From the AHA website:
Whereas the US government has underwritten the Israel Defense Forces (IDF) campaign in Gaza with over $12.5 billion in military aid between October 2023 and June 2024;
Whereas that campaign, beyond causing massive death and injury to Palestinian civilians and the collapse of basic life structures, has effectively obliterated Gaza’s education system;
Whereas in April 2024, UN experts expressed “grave concern over the pattern of attacks on schools, universities, teachers, and students in the Gaza Strip” including “the killing of 261 teachers and 95 university professors . . . which may constitute an intentional effort to comprehensively destroy the Palestinian education system, an action known as scholasticide.”

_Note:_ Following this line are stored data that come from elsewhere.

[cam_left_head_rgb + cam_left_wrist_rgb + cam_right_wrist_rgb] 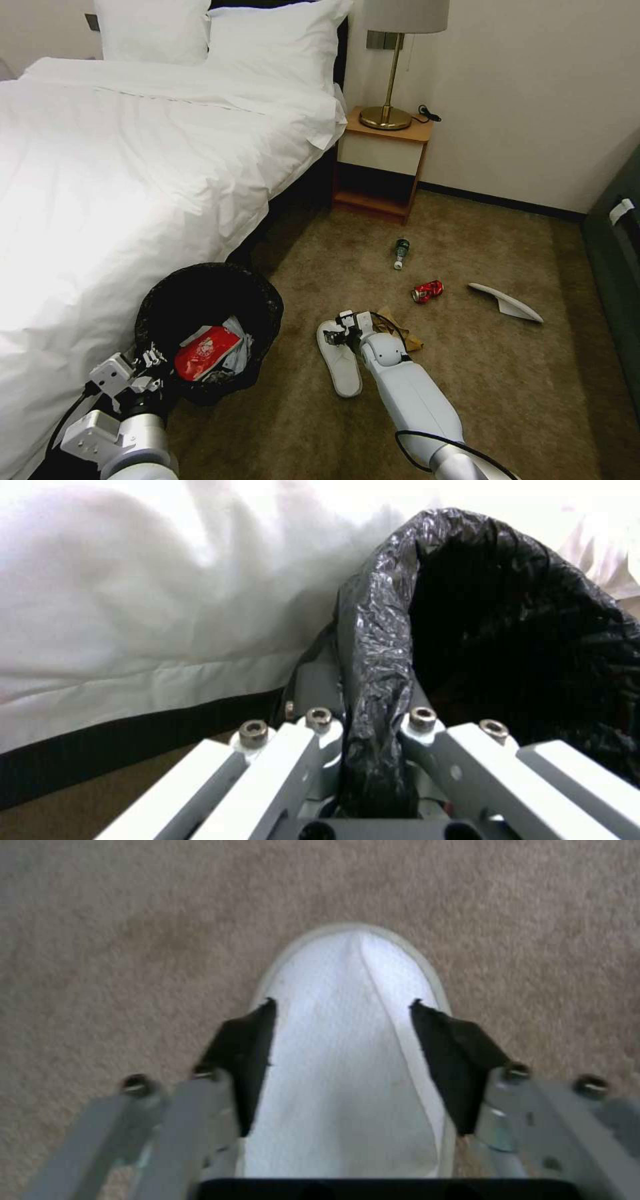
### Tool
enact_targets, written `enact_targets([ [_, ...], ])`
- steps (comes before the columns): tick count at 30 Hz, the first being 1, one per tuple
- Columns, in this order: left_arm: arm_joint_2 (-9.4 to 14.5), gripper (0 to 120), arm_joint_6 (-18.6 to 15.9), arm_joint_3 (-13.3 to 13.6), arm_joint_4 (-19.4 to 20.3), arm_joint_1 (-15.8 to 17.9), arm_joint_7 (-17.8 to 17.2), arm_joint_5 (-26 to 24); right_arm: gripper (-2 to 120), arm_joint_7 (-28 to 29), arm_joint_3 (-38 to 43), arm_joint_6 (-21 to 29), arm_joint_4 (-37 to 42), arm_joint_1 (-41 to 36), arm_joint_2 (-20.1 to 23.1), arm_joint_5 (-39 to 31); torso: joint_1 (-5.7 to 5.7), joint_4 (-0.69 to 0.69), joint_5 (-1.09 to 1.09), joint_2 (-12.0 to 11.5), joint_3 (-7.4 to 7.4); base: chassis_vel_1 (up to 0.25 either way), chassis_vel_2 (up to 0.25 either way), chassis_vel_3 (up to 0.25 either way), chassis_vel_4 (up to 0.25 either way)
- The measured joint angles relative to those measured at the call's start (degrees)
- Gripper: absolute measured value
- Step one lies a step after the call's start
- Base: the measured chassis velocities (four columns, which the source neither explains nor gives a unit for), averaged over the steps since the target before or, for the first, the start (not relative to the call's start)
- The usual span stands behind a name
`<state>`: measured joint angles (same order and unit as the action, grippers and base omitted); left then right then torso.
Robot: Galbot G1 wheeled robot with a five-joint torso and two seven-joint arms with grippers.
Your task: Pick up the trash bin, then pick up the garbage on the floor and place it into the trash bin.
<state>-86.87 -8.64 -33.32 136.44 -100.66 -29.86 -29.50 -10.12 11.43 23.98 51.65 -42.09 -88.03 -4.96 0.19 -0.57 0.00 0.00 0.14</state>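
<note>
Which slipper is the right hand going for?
Start at the white bed; beside its lower corner hangs the black-lined round bin. Just right, the flat white fabric slipper lies sole-down under the open right hand, unlike the tipped one farther right.

The left gripper (152,363) is clamped on the rim of the small round bin lined with crinkled black plastic (207,293), its arm bent low beneath it. The right gripper (339,331), well to the right of that bin, points downward with fingers (243,1050) spread wide, arm stretched forward.
</note>
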Motion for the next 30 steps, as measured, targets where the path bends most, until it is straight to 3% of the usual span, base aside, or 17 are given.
enact_targets([
  [5,-0.02,4,0.02,0.08,-0.16,0.19,0.0,-0.04,28,0.22,-0.2,1.35,0.69,-1.44,0.82,0.82,0.0,0.0,0.0,0.0,0.0,0.0,0.0,0.0,0.0],
  [11,-0.08,4,0.01,0.21,-0.16,0.16,0.01,-0.03,13,0.33,-0.52,3.41,2.17,-3.18,2.07,1.35,0.0,0.0,0.01,0.0,0.0,0.0,0.0,0.0,0.0],
  [13,-0.15,4,0.02,0.42,-0.02,-0.01,0.01,0.09,1,0.34,-0.61,4.48,3.46,-4.45,3.12,1.44,0.0,0.0,0.01,0.0,0.0,0.0,0.0,0.0,0.0],
  [30,-0.69,4,0.15,1.93,1.03,-1.27,0.02,1.47,0,0.67,-0.28,2.88,6.68,-6.9,5.06,0.29,0.0,0.0,0.01,0.0,0.0,0.0,0.0,0.0,0.0],
])
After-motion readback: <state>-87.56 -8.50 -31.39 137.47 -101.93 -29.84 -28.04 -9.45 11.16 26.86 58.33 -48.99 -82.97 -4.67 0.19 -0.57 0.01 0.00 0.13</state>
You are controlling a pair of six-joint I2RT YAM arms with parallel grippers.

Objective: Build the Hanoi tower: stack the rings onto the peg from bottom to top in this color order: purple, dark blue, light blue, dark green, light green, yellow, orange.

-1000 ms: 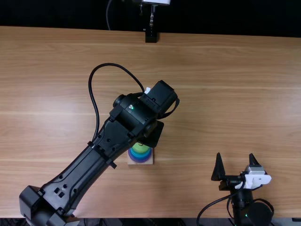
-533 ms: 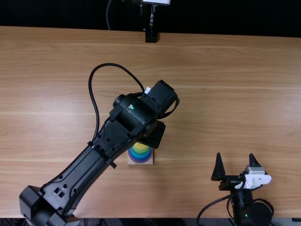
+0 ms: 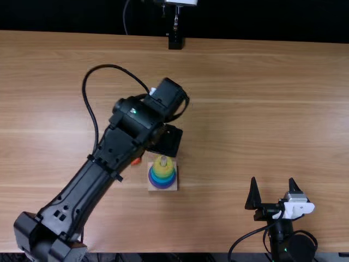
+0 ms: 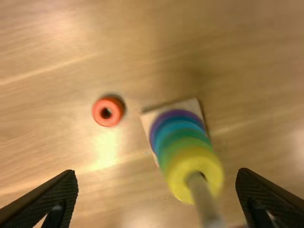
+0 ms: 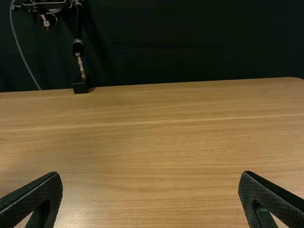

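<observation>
Top view shows a big tabletop (image 3: 262, 109) made of light brown wood, with soft stripes running side to side. Behind it the room is very dark, and in the right wrist view a dark cloth (image 5: 190, 42) hangs there. A small black block (image 3: 175, 42) sits by the far edge under a thin stand, and a thin gray cord (image 3: 125, 19) hangs near it. On the tabletop there is a flat, pale wooden base (image 3: 151, 188) with a peg (image 3: 163, 159) in the middle. The peg holds a pile of rings. The purple ring (image 3: 163, 187) is at the bottom, blue comes over it, then green, and the yellow ring (image 3: 163, 170) is on top. The tip of the peg pokes out above the yellow one. The orange ring (image 3: 136, 161) lies on the tabletop near the base but apart from it, and the left wrist view shows the hole in it. In the top view the left arm hides a bit of that ring. The left end effector (image 3: 168, 141) is up above the tabletop near the pile, and its fingers are wide apart. The right end effector (image 3: 272, 178) is well apart from the pile, near the close edge, also wide.
</observation>
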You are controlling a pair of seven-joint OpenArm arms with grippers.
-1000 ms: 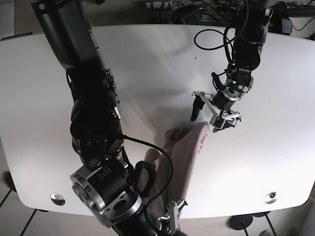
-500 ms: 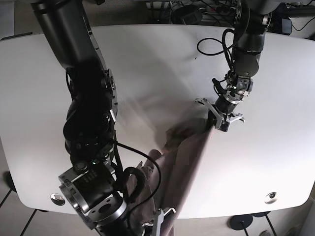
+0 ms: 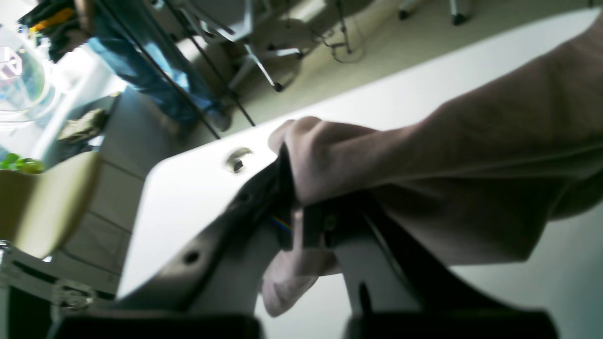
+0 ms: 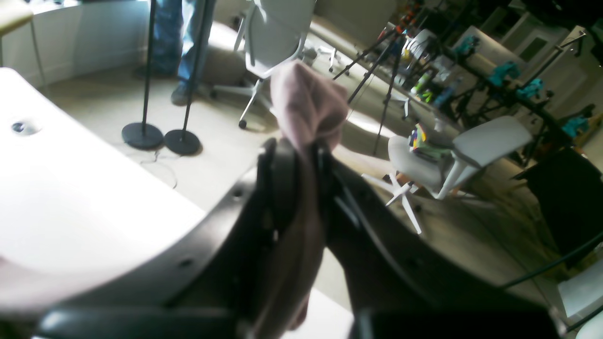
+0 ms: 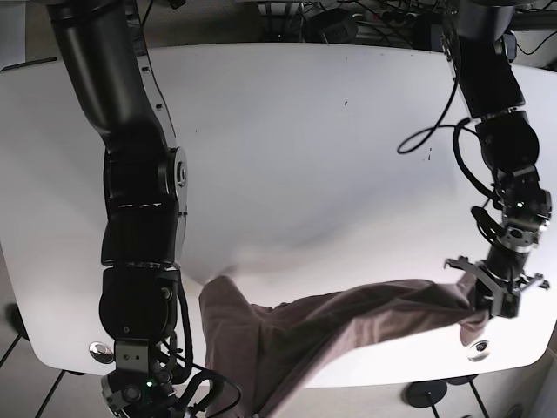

The bases for this charge include:
- The IDF’s destruction of 80 percent of schools in Gaza, leaving 625,000 children with no educational access;
- The IDF’s destruction of all 12 Gaza university campuses;
- The IDF’s destruction of Gaza’s archives, libraries, cultural centers, museums, and bookstores, including 195 heritage sites, 227 mosques, three churches, and the al-Aqsa University library, which preserved crucial documents and other materials related to the history and culture of Gaza;
- The IDF’s repeated violent displacements of Gaza’s people, leading to the irreplaceable loss of students’ and teachers’ educational and research materials, which will extinguish the future study of Palestinian history;
Whereas the United States government has supplied Israel with the weapons being used to commit this scholasticide;
Therefore, be it resolved that the AHA, which supports the right of all peoples to freely teach and learn about their past, condemns the Israeli violence in Gaza that undermines that right;
Be it further resolved that the AHA calls for a permanent ceasefire to halt the scholasticide documented above;
Finally, be it resolved that the AHA form a committee to assist in rebuilding Gaza’s educational infrastructure.
Over at The New York Times, Jennifer Schuessler has it covered:
Members of the American Historical Association, the country’s largest group of professional historians, approved a resolution on Sunday evening condemning Israel’s military action in Gaza. It argued that the destruction of most of the enclave’s education infrastructure, along with many archives and libraries, amounted to “scholasticide.”
The vote came during the group’s annual meeting, which drew nearly 4,000 of its more than 10,000 members to Manhattan for four days of scholarly panels and discussions. Several members described raucous debate over the measure, which was approved by a vote of 428 to 88, despite signals that it was opposed by some of the group’s senior leadership.
On Monday, the measure moved to the group’s elected council, which under its bylaws can endorse the measure, veto it or decline to concur, which would send it within 90 days to the entire membership for ratification. Later that afternoon, the group’s executive director, James Grossman, said that the group “had a vigorous discussion of the resolution, and has postponed a decision on how to act until its next meeting, which will be within a few weeks.”
The resolution’s passage suggested a new phase in the cultural battles over the Israel-Hamas war, which began after the Hamas-led attack on southern Israel on Oct. 7, 2023, and the intense Israeli military response that has left much of the enclave in ruins. Fallout has rocked campuses and cultural organizations across the United States, and contributed to the resignations of a number of university presidents.
And this:
David Waldstreicher, a professor of early American history at the Graduate Center of the City University of New York, said the resounding vote at the historical association, after years of failed measures condemning Israel, reflected shifts in the profession.
“Opinion is changing,” he said after the Sunday vote. “This war is not like other wars. That is obvious to students of history.”
But some members said the vote would only fuel continuing political attacks on higher education, which many fear will escalate in the second Trump administration.
“This feeds directly into the idea that academics are unapologetically political and are all on board with a pretty far left-wing view of the Israel-Hamas war,” said Natalia Mehlman Petrzela, a professor of 20th-century American history at the New School who spoke against the resolution.
“There are plenty of us who have a diversity of viewpoints,” she said. “But if a resolution like this goes through at the biggest organization of historians in America, that’s really bad for us.”
Read the entire piece here.
I would prefer it if the American Historical Association did not get involved in political matters, but this statement is generally limited to the war’s impact on historical sites and history education.
Having said that, Natalia Mehlman Petrzela is correct. After the November presidential election, historians should be thinking long and hard about how to educate all Americans, especially those who, for good reasons, do not trust intellectual elites. This resolution suggests just how tone deaf the profession is right now.
The A-HA Society should rue the destruction of Education structures and contents, but the source of blame is askew.
When Ha-Mas hid with their weapons in every facility, including hospitals and citizens’ homes, they are the Culprits.
Yes, it seems the Leftist Elites that dominates the education structure today, showed their bias.